Meanwhile, trust firms that have issued at least $5 billion in high-yield products linked to Evergrande are bracing for a cascade of losses. At least three firms -- including Citic Trust Co., China Foreign Economy and Trade Trust Co. and National Trust -- notified clients over the past few days that they risk missing payments on Evergrande products due to the developer’s strained finances, separate people familiar with the matter said. 

The question for global markets is whether Beijing can coordinate a restructuring without upending the broader real estate sector, which accounts for nearly a quarter of economic output. Policy makers have a history of abandoning efforts to rein in developers when the risks to growth mount, though Xi appears more determined than his predecessors to stamp out the moral hazard that allowed companies like Evergrande to expand so rapidly.
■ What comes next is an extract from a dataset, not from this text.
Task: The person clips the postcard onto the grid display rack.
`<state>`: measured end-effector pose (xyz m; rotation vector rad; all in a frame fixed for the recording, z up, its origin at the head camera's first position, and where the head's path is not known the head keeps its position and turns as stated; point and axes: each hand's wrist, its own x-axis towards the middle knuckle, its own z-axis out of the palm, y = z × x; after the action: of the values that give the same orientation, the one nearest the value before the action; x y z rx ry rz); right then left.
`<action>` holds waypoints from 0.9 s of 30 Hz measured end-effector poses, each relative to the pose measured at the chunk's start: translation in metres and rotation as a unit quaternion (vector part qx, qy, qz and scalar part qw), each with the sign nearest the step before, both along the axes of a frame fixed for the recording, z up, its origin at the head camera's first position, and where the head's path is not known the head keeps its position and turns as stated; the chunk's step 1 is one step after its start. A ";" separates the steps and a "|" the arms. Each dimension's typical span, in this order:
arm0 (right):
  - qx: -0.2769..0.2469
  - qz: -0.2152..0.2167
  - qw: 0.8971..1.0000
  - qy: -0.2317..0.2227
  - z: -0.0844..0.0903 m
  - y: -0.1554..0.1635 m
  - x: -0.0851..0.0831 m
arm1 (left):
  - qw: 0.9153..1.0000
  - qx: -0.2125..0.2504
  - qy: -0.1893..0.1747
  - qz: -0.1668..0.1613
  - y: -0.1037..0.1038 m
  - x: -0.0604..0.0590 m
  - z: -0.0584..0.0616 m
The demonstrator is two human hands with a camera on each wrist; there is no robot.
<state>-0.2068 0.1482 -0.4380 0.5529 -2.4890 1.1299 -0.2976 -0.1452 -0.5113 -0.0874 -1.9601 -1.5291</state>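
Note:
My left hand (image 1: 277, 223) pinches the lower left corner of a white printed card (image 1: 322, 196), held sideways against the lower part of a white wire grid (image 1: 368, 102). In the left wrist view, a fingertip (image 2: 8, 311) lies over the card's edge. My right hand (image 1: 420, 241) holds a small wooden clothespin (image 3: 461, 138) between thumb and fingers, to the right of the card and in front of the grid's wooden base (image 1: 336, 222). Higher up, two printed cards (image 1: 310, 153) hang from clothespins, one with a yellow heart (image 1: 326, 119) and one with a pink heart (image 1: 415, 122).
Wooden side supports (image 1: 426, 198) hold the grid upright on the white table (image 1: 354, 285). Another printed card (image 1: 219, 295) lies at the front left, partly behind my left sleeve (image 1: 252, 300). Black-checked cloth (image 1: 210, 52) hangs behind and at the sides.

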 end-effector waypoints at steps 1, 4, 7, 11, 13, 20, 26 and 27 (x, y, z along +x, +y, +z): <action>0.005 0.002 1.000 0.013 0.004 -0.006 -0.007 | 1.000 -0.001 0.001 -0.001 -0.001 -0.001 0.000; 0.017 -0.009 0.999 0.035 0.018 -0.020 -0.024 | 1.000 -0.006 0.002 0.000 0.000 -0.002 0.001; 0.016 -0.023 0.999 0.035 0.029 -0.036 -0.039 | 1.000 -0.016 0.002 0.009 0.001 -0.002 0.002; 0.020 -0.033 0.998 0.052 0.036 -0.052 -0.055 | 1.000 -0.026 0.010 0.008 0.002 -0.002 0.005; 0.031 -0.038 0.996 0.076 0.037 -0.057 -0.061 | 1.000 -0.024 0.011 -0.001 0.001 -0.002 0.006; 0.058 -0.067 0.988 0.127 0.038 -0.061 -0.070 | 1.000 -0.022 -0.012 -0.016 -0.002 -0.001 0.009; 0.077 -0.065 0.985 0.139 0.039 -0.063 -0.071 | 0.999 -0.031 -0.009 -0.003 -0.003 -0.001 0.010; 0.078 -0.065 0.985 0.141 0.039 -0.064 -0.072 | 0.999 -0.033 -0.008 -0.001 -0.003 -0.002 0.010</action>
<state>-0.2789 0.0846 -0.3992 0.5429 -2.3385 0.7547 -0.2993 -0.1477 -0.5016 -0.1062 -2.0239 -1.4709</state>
While it will be important to monitor how Evergrande’s restructuring progresses, the odds of renewed panic in Chinese credit markets are low, according to analysts at China International Capital Corp., one of the nation’s largest investment banks. Real estate companies with poor management and high financial risks will be “phased out,” but authorities are likely to ensure that higher-quality developers retain access to funding, CICC analysts Yan Xu and Eric Yu Zhang wrote in a report.
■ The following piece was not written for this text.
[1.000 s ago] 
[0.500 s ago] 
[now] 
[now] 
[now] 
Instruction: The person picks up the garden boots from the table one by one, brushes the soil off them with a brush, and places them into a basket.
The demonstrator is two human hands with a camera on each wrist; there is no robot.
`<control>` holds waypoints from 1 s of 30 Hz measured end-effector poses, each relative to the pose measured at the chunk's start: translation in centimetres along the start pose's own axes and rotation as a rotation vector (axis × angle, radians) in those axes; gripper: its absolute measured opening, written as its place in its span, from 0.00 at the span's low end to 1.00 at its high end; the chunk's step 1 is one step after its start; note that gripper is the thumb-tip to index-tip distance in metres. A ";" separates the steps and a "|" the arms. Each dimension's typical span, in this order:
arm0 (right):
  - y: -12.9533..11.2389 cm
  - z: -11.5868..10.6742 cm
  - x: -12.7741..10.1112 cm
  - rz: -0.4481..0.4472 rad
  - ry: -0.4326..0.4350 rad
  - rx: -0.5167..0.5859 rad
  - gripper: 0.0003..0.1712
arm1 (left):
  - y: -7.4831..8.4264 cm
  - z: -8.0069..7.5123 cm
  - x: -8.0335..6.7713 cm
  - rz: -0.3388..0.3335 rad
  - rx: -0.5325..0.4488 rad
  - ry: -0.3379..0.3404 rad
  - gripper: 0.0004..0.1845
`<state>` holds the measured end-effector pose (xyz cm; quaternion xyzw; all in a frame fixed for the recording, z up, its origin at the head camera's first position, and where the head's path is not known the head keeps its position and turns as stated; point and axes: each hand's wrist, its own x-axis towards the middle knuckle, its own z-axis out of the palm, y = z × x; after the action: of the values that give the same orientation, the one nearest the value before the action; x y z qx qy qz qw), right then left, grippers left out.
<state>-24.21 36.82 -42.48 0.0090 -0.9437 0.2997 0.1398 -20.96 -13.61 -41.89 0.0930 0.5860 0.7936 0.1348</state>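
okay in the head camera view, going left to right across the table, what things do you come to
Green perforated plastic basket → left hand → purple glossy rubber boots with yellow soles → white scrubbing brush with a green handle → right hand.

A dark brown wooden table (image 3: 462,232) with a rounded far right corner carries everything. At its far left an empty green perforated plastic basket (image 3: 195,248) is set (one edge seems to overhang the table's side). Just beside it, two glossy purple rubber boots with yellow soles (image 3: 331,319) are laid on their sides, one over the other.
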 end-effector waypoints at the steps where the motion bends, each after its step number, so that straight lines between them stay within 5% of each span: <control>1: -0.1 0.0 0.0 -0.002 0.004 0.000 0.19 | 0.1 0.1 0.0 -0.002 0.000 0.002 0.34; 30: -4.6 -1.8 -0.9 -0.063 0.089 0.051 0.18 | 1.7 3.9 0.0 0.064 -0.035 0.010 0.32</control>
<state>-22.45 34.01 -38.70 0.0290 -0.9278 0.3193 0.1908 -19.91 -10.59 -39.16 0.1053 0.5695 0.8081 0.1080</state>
Investors are increasingly differentiating between the weakest and strongest borrowers after China’s government took steps to mitigate the cash crunch for higher-rated developers in recent weeks. Apart from Evergrande, money managers are bracing for a potential default by Kaisa Group Holdings Ltd., which faces a $400 million bond maturity on Tuesday after failing to swap the notes for new ones due 18 months later. 

©2021 Bloomberg L.P.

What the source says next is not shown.